§ Prompt
All lines in the records below from the line with "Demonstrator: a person" through the line with "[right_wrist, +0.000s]" are to be given again exactly, both ends included; the pictures are to be left out.

* * * * * * *

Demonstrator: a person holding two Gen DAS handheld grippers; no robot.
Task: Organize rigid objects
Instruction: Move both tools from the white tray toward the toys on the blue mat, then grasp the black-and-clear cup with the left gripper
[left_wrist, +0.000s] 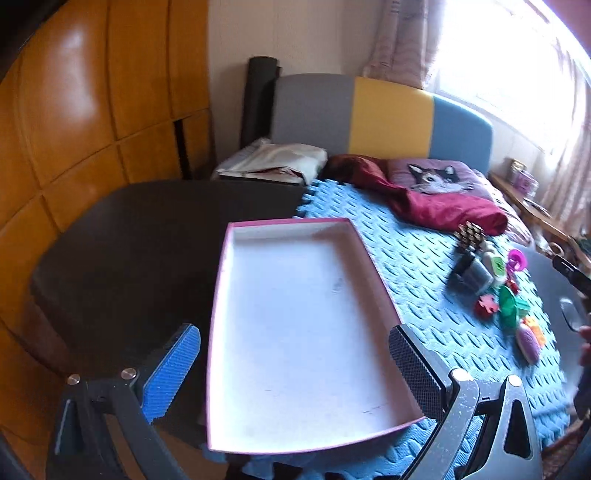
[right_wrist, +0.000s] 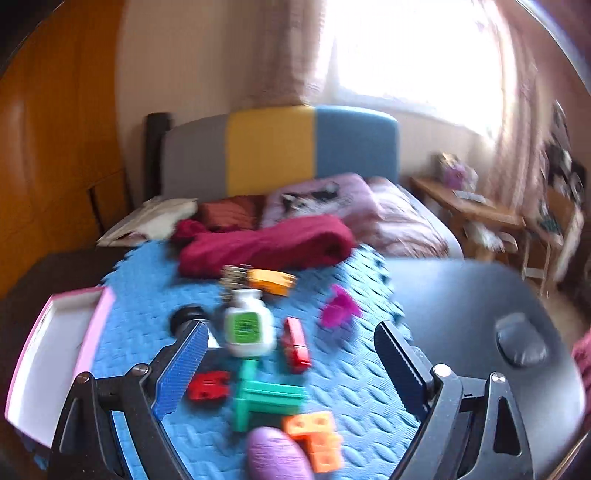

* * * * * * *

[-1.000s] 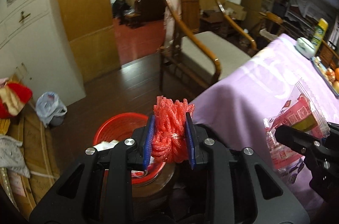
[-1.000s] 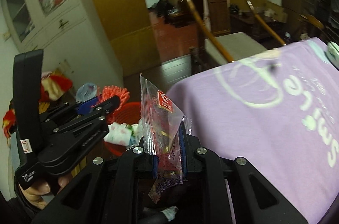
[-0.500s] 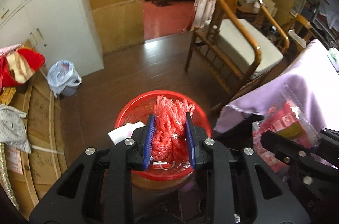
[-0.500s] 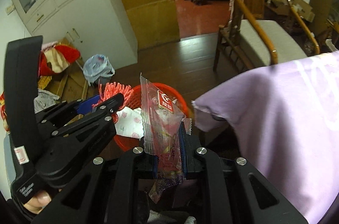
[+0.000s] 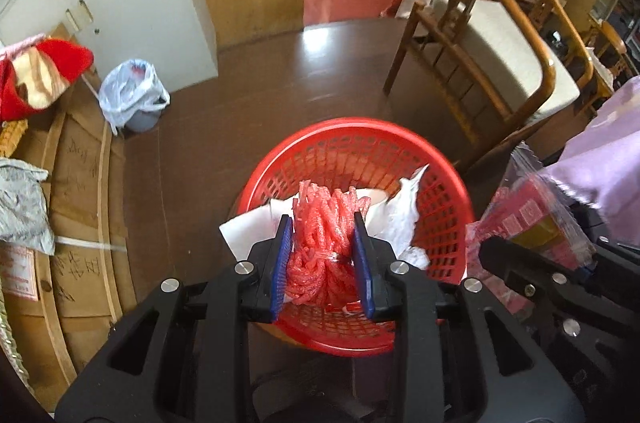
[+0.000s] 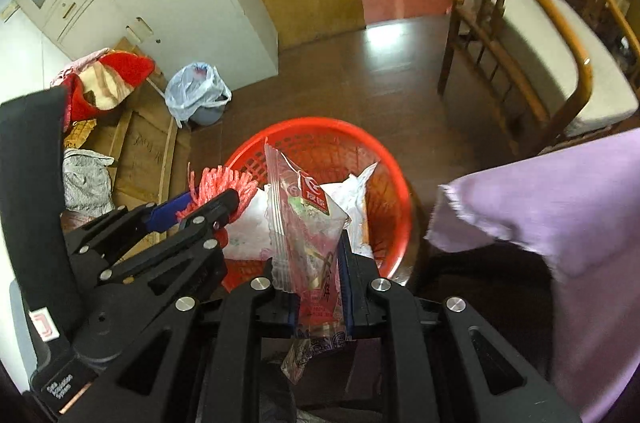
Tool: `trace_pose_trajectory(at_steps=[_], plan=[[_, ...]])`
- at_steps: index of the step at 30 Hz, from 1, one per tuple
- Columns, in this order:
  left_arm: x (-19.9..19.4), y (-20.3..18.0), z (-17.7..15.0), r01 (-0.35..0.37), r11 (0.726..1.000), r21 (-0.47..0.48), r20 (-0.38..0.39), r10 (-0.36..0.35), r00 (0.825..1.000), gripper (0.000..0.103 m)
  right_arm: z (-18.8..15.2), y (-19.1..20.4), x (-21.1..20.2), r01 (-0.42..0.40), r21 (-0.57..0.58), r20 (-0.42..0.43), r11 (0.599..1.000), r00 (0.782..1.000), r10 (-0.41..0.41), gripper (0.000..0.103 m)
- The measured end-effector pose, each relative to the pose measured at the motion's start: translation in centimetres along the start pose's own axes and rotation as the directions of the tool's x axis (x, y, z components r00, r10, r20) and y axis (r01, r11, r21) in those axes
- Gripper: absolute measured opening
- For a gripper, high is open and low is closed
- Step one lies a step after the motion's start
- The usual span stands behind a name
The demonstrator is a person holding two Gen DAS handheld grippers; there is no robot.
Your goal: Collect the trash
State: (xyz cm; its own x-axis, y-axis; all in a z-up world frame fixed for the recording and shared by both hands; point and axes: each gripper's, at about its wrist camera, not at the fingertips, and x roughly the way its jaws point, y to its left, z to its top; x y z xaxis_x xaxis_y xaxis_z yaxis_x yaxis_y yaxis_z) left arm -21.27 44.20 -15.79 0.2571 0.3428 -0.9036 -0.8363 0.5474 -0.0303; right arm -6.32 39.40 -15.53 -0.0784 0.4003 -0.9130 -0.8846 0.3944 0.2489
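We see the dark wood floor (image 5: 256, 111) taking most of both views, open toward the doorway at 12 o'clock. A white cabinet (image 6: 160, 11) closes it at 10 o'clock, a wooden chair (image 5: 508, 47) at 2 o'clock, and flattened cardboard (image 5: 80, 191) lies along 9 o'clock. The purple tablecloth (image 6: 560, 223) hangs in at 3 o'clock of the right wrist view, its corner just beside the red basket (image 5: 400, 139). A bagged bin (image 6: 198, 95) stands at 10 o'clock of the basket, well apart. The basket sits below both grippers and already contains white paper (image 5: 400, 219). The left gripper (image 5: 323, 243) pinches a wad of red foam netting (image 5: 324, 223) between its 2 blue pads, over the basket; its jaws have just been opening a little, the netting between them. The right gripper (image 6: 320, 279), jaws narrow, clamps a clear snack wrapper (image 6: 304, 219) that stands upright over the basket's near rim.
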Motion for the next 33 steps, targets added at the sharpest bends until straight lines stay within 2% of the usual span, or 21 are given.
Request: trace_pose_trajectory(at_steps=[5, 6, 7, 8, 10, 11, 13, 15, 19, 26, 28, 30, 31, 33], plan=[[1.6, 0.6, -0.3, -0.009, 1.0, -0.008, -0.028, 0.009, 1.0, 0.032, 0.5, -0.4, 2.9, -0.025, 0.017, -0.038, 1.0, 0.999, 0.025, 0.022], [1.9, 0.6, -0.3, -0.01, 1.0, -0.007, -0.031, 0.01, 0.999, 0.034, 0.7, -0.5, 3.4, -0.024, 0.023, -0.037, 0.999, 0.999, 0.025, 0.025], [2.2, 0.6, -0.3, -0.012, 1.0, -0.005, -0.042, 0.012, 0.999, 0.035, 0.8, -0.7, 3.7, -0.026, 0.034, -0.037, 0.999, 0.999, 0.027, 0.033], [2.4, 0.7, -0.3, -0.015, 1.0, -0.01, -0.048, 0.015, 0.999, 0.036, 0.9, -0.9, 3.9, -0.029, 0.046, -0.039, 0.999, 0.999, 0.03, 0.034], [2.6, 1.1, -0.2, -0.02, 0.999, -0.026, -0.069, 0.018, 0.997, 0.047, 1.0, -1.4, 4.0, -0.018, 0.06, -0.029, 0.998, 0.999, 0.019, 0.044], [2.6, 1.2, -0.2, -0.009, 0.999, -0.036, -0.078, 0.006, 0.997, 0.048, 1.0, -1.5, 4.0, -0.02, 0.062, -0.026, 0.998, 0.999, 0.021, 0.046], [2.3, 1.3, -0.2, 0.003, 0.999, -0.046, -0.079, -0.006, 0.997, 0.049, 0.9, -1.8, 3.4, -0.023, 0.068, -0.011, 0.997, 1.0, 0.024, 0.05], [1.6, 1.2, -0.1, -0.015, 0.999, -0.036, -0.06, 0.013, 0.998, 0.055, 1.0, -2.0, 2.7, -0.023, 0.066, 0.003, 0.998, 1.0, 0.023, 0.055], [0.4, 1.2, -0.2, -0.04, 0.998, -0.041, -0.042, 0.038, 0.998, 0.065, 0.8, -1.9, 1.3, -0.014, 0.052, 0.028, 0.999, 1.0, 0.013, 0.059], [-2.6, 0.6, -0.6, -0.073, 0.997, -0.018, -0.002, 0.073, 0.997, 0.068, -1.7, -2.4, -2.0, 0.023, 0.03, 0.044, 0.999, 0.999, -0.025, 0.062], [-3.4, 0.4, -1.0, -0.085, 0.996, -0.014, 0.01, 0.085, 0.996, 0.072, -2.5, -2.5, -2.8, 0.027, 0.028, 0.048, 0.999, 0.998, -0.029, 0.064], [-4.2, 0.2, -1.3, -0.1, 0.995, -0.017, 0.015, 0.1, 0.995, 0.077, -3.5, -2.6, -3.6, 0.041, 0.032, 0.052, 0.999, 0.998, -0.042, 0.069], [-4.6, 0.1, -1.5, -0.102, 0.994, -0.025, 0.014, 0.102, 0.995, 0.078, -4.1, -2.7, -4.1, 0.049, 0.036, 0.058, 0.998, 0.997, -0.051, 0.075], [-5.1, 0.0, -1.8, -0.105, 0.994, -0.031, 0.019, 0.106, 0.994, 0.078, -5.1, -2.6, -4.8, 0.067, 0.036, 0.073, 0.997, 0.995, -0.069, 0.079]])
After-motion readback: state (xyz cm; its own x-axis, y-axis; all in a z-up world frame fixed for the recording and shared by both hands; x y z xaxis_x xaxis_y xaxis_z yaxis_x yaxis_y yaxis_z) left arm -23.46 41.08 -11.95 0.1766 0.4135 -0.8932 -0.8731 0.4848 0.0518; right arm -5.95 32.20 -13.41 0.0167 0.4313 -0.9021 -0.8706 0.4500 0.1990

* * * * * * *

§ Exercise answer
Demonstrator: a person holding two Gen DAS handheld grippers; no robot.
Task: Organize rigid objects
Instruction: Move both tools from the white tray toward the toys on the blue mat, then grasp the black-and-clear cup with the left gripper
[left_wrist, +0.000s] 
[right_wrist, +0.000s] 

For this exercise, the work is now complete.